Ed, do you have information that clarifies this question?


calorie caps (4.00 / 2)
The IOM recommended standards would set calorie caps as well as minimums

Ed Bruske aka The Slow Cook

[ Parent ]
cost of whole grains (4.00 / 1)
I agree that, in the short term, cost of whole-grain products would increase because of the availability bottleneck. Longer term, getting field rice (for example) ready for sale would be cheaper for brown rice than for white rice. Furthermore, although I pay the same price for dry brown Basmati as I would for dry white Basmati, I get 35% more cooked brown rice by volume, so the whole grain "goes further", with the additional benefit that a cup of cooked brown rice has fewer calories than a cup of cooked white rice.
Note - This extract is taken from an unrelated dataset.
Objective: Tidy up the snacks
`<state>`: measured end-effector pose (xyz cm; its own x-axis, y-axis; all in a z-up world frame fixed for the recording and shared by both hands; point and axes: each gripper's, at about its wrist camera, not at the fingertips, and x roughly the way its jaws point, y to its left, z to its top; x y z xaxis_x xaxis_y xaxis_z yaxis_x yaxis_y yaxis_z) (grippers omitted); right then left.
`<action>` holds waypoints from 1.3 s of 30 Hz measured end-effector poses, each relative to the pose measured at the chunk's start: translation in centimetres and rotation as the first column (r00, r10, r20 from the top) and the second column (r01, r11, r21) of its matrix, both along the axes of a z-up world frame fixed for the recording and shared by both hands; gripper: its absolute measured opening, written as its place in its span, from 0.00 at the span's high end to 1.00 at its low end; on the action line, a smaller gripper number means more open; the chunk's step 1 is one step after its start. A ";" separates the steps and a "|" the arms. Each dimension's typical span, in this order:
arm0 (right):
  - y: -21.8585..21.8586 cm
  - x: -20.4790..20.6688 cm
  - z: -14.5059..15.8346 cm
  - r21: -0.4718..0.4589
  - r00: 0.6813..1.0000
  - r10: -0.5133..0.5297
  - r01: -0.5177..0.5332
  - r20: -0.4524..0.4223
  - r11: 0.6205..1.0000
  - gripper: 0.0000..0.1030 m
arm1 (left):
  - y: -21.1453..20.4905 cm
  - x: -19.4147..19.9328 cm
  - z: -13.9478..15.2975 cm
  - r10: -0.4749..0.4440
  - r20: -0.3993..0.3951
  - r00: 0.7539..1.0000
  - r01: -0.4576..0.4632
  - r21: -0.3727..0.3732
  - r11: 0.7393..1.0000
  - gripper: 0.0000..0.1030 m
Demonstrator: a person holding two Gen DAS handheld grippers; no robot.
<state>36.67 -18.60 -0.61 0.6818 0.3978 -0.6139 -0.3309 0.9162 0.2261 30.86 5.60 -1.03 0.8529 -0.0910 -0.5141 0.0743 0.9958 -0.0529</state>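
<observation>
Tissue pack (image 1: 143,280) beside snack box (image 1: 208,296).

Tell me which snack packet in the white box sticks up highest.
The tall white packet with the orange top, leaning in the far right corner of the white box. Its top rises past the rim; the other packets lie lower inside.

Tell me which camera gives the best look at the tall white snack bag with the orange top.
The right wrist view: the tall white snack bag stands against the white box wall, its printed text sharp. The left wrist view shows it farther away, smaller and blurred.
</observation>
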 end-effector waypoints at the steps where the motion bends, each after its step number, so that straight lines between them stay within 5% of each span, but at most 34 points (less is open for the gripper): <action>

Speaking of calories, it seems to me that a problem with the whole school nutrition system is that schools face minimun calorie requirements, with no calorie caps. Is that an appropriate response to an obesity epidemic? Shouldn't we be more concerned about calorie limits? Can such a modification of the rules be implemented? Thoughtful implementation of this change might help with the cost bind.


going further (4.00 / 1)
In the case of flour, a pound of white flour will give me the same amount of baked or cooked product as a pound or whole wheat, but how much of the starting material is "lost" when whole wheat is milled into white flour?

Similar situation for rice - a pound of field rice will give the seller more salable product if the product is brown rice rather than white rice.
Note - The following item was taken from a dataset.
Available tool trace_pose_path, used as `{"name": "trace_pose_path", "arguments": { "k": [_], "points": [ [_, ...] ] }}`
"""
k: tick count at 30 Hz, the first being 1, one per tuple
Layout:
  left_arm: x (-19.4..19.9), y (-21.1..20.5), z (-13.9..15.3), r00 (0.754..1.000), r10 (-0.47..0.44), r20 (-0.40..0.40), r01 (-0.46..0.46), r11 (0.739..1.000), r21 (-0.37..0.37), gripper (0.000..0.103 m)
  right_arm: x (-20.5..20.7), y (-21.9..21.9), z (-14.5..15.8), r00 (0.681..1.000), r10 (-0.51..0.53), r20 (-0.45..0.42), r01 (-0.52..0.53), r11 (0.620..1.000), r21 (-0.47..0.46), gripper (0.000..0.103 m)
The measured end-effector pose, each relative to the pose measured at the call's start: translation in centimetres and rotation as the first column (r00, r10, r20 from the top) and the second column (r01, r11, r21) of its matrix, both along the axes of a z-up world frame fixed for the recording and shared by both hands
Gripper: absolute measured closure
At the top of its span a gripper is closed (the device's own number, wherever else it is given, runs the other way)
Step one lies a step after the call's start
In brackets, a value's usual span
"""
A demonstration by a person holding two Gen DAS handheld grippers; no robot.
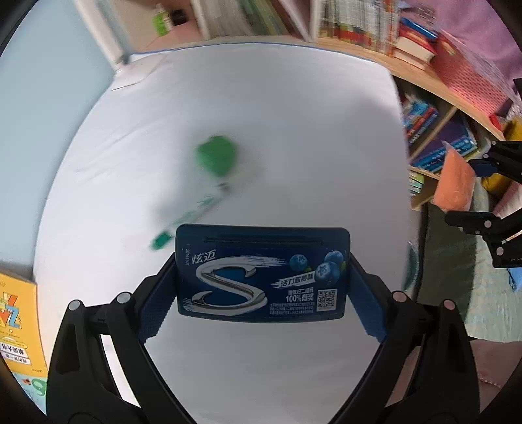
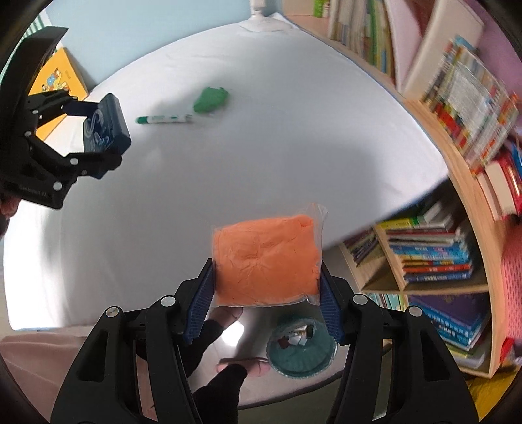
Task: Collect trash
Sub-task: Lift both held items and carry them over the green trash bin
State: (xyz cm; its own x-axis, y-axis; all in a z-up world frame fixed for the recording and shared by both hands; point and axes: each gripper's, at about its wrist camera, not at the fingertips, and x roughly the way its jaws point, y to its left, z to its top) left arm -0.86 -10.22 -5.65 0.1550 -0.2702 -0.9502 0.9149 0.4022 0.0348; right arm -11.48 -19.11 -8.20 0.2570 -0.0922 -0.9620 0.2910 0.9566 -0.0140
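Bin (image 2: 301,354) right view only | left fingers (image 1: 262,277) clamp gum pack (image 1: 262,274) | right fingers (image 2: 266,280) clamp orange bag (image 2: 266,261)

A bench (image 2: 277,156) under a smooth white cover fills the middle of both views, evenly lit, with a soft shadow across its near right part. Behind it stands a pale blue wall (image 2: 146,29). Along the right side runs a light wooden bookshelf (image 2: 469,192), its compartments packed with upright and stacked colourful books. A pink-violet wall (image 1: 469,29) shows above the shelf. A yellow book (image 1: 19,313) lies at the bench's left edge.
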Motion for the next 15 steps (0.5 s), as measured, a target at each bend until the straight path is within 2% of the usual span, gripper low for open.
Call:
{"name": "trace_pose_path", "arguments": {
  "k": [7, 15],
  "points": [
    [-5.8, -3.8, -0.3, 0.996, -0.089, -0.02, 0.089, 0.996, -0.009, 0.012, -6.2, -2.1, 0.2, 0.997, -0.074, 0.005, 0.074, 0.997, 0.005, 0.044],
    [-14.0, -7.7, -0.4, 0.975, -0.22, -0.027, 0.22, 0.976, 0.002, 0.012, -13.8, -3.8, -0.2, 0.985, -0.172, 0.001, 0.172, 0.985, 0.018, 0.044]
  ]
}}
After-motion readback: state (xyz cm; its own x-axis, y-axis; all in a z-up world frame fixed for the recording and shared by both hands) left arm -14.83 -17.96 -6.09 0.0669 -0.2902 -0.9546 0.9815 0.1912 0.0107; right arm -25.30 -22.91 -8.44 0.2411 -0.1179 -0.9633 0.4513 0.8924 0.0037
I don't see how whole grain products should be more costly in the long term. If capitalism produces that result, capitalism is an ass.


[ Parent ]
Making math work... (0.00 / 0)
You know, one day it would be nice if somebody also came along and asked if "the math worked" on so-called 'national defense' expenditures since the end of WWII.  I highly doubt that Guatemalan troops would be manning checkpoints along SE Hawthorne in Portland, or that Bloc Quebecois anthems would currently be sung prior to New York Rangers hockey games, if we didn't spend $X-Quadrillion on same over the past 50 or 60 years...
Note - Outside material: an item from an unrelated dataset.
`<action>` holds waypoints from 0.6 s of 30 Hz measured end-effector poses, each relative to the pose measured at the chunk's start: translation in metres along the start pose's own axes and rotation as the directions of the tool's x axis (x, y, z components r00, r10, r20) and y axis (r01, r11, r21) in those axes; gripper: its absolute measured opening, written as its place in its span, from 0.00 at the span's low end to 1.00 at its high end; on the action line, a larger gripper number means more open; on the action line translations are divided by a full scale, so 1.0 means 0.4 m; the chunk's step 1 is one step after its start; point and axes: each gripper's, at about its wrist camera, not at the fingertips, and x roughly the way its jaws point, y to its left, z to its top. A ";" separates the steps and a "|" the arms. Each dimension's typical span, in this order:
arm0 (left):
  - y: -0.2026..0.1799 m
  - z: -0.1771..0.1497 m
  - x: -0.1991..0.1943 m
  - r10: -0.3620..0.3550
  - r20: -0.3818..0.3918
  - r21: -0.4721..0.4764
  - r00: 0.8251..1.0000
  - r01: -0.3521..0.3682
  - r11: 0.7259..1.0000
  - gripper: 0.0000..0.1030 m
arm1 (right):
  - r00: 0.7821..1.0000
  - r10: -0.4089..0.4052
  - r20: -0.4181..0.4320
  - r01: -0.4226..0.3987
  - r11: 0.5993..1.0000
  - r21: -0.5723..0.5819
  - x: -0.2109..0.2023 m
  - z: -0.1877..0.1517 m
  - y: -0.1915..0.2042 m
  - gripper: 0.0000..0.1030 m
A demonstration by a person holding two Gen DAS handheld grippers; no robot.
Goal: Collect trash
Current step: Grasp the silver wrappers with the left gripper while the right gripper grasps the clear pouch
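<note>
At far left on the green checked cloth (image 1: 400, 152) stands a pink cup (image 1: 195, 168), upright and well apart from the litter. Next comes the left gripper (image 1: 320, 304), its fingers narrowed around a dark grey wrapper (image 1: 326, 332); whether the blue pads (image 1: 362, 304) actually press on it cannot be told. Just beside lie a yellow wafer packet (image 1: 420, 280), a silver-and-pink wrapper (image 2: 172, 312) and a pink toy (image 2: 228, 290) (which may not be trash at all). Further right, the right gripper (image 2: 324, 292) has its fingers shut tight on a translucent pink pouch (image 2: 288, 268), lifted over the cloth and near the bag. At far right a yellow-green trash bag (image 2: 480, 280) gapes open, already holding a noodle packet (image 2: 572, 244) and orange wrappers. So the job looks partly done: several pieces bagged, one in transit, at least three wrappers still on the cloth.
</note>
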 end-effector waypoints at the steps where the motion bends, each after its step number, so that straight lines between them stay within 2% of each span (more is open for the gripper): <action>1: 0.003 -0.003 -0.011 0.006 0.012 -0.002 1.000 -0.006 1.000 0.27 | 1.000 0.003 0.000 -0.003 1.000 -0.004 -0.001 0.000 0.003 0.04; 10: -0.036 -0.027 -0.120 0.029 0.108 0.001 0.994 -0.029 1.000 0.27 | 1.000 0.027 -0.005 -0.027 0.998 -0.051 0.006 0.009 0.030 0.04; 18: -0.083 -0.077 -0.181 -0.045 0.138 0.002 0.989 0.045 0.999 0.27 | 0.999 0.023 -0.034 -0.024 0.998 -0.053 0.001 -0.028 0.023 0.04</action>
Again, I'm gonna say I know exactly where the money should come from.  Who in government will actually stand up and say the same thing, though?

Hmmm, one of my own US Senators, Jeff Merkley from Oregon, seems to "get it" on almost all issues, much more so than the rest of The Gang in DC.  It says tons though, that I don't ever think in a million years that even he'd make the same case.

American politics, ain't it grand!

Coming soon to a Philadelphia near you!